A questão de por que sonhamos é um tópico que divide a comunidade científica: é difícil provar concretamente por que os sonhos ocorrem e o campo da neurociência está saturado de hipóteses. Inspirado por técnicas usadas para treinar redes neurais profundas, Erik Hoel (@erikphoel), professor assistente de pesquisa em neurociência na Universidade Tufts (EUA), defende uma nova teoria dos sonhos: a hipótese do cérebro sobreajustado. A hipótese, descrita em artigo na revista Patterns, sugere que a estranheza de nossos sonhos serve para ajudar nosso cérebro a generalizar melhor nossas experiências cotidianas.

“Obviamente, há um número incrível de teorias sobre por que sonhamos”, diz Hoel. “Mas eu queria chamar a atenção para uma teoria dos sonhos que leva o sonho muito a sério – que diz que a experiência dos sonhos é a razão de você estar sonhando.”

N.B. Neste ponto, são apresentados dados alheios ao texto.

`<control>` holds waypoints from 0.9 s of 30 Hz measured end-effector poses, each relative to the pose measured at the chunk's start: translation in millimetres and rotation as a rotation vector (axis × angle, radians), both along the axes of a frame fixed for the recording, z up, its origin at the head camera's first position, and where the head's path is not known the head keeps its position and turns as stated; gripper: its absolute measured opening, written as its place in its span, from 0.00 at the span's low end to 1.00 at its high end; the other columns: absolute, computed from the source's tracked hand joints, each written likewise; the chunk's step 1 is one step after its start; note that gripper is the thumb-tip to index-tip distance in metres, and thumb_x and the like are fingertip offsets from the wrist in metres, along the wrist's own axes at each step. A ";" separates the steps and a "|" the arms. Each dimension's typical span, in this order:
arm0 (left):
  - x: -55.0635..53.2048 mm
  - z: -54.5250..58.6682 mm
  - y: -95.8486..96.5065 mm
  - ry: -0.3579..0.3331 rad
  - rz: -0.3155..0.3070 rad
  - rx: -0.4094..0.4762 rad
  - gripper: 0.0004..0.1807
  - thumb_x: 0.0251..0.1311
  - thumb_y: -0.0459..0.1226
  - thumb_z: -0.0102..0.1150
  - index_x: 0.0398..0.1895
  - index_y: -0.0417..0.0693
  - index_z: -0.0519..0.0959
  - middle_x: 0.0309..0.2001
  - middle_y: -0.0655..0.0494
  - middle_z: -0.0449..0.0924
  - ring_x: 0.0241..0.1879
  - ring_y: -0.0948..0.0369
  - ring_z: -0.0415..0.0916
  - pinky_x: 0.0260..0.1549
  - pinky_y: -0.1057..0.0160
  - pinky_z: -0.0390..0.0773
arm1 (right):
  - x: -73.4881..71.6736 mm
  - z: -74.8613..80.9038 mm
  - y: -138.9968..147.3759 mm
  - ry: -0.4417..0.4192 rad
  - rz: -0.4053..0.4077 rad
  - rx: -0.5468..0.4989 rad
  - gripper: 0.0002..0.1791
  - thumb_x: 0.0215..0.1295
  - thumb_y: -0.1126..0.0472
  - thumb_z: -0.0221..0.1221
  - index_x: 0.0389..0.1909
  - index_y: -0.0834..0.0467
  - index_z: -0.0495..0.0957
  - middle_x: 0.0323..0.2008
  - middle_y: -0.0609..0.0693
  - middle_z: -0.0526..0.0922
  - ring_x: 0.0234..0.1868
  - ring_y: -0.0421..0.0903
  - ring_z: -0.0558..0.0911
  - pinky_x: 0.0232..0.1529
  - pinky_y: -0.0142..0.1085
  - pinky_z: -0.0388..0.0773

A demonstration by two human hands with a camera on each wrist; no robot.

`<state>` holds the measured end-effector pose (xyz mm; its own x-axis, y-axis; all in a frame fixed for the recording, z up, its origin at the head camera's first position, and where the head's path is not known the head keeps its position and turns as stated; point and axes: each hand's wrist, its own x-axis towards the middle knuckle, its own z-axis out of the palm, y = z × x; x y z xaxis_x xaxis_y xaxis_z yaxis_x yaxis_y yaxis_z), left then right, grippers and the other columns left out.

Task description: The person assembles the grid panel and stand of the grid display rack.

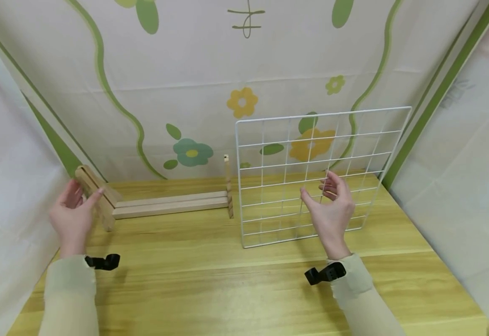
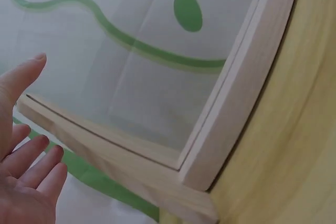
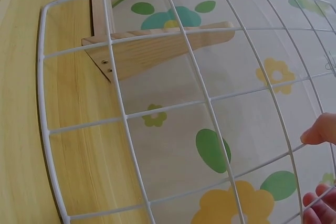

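A white wire grid panel (image 1: 286, 164) stands upright on the table; I cannot tell whether its top touches the cloth behind. My right hand (image 1: 332, 212) is at its right half, thumb and fingers spread apart. In the right wrist view, wires cross in front of some fingertips (image 3: 317, 208). To the left sits a wooden stand (image 1: 173, 206), a long grooved bar with an end piece at either side. Beside its left end piece (image 1: 97, 191) is my left hand (image 1: 74, 214), thumb and fingers apart. The left wrist view shows a gap between that hand and the wood.
A wood-grain table (image 1: 210, 284) spreads beneath everything. White cloth printed with flowers and green lines (image 1: 177, 60) hangs behind it, and more cloth hangs on the left and right. Black cameras (image 1: 103, 262) are strapped to both wrists.
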<state>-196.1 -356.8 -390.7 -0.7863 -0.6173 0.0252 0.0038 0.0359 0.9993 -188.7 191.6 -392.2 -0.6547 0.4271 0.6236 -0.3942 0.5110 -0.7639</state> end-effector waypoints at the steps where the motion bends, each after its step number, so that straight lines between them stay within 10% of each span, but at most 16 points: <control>1: -3.6 2.2 -4.0 0.001 -0.011 -0.020 0.46 0.53 0.41 0.79 0.75 0.61 0.67 0.74 0.61 0.64 0.72 0.65 0.60 0.67 0.73 0.60 | 0.1 0.1 0.1 0.001 0.001 -0.001 0.34 0.48 0.65 0.80 0.58 0.63 0.79 0.44 0.49 0.82 0.44 0.53 0.83 0.46 0.32 0.80; 11: -20.5 12.8 -26.7 -0.152 -0.229 -0.337 0.49 0.63 0.49 0.69 0.81 0.62 0.50 0.78 0.56 0.55 0.73 0.64 0.57 0.58 0.79 0.67 | 0.1 0.5 0.5 -0.008 0.005 0.008 0.34 0.48 0.66 0.80 0.58 0.63 0.78 0.44 0.49 0.83 0.44 0.51 0.83 0.46 0.34 0.81; 20: -21.4 15.3 -27.4 -0.103 -0.243 -0.252 0.31 0.57 0.47 0.74 0.64 0.51 0.77 0.47 0.67 0.79 0.46 0.71 0.75 0.38 0.82 0.76 | -1.1 -0.7 -1.1 0.020 0.021 -0.002 0.34 0.47 0.66 0.80 0.57 0.62 0.79 0.44 0.51 0.83 0.43 0.51 0.84 0.47 0.36 0.82; 27: -19.9 12.0 -27.6 -0.113 -0.252 -0.249 0.36 0.59 0.49 0.73 0.70 0.47 0.74 0.45 0.72 0.79 0.47 0.71 0.74 0.39 0.81 0.74 | -0.9 -0.2 0.9 0.017 0.013 0.008 0.34 0.48 0.66 0.80 0.58 0.62 0.79 0.45 0.52 0.83 0.43 0.51 0.83 0.47 0.33 0.81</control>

Um problema comum quando se trata de treinamento de inteligência artificial (IA) é que ele se torna muito familiarizado com os dados nos quais é treinado – ele começa a assumir que o conjunto de treinamento é uma representação perfeita de qualquer coisa que possa encontrar. Os cientistas de dados corrigem isso introduzindo algum caos nos dados; em um desses métodos de regularização, denominado dropout, alguns dados são ignorados aleatoriamente. Imagine se caixas pretas aparecessem repentinamente na tela interna de um carro autônomo: o carro que vê as caixas pretas aleatórias na tela e se concentra em detalhes abrangentes de seus arredores, em vez de nas especificidades daquela experiência de direção em particular, provavelmente compreenderá melhor a experiência geral de direção.

Inspiração no cérebro

“A inspiração original para redes neurais profundas foi o cérebro”, diz Hoel. Embora comparar o cérebro à tecnologia não seja novo, ele explica que usar redes neurais profundas para descrever a hipótese do cérebro sobreajustado foi uma conexão natural. “Se você observar as técnicas que as pessoas usam na regularização do aprendizado profundo, verá que muitas vezes elas têm algumas semelhanças impressionantes com os sonhos”, diz ele.

Com isso em mente, sua nova teoria sugere que os sonhos acontecem para tornar nossa compreensão do mundo menos simplista e mais completa. A explicação é porque nossos cérebros, como redes neurais profundas, também se tornam muito familiarizados com o “conjunto de treinamento” da nossa vida cotidiana. Para neutralizar a familiaridade, sugere ele, o cérebro cria uma versão estranha do mundo nos sonhos, a versão mental da ruptura. “É a própria estranheza dos sonhos em sua divergência da experiência de vigília que lhes confere sua função biológica”, escreve ele.

Segundo Hoel, já existem evidências de pesquisas em neurociência para apoiar a hipótese do cérebro sobreajustado. Por exemplo, foi demonstrado que a maneira mais confiável de despertar sonhos sobre algo que acontece na vida real é executar repetidamente uma nova tarefa enquanto você está acordado. Ele argumenta que, quando você treina demais em uma nova tarefa, seu cérebro tenta generalizar para essa tarefa criando sonhos.

Sonhos artificiais

Mas Hoel acredita que também há pesquisas que poderiam ser feitas para determinar se é realmente por isso que sonhamos. Ele afirma que testes comportamentais bem elaborados podem diferenciar entre generalização e memorização e o efeito da privação de sono em ambas.

Outra área que Hoel quer explorar é a ideia de “sonhos artificiais”. Ele propôs a hipótese de cérebro sobreajustado enquanto pensava sobre o propósito de obras de ficção como filmes ou romances. Agora, ele levanta a hipótese de que estímulos externos, como romances ou programas de TV podem atuar como “substituições” de sonho – e que eles poderiam até mesmo ser projetados para ajudar a retardar os efeitos cognitivos da privação de sono, enfatizando sua natureza de sonho (por exemplo, por tecnologia de realidade virtual).

Embora você possa simplesmente desligar o aprendizado em redes neurais artificiais, diz Hoel, você não pode fazer isso com um cérebro. Os cérebros estão sempre aprendendo coisas novas – e é aí que a hipótese do cérebro sobreajustado entra em cena para ajudar. “A vida é entediante às vezes”, afirma ele. “Os sonhos existem para impedir que você se ajuste demais ao modelo do mundo.”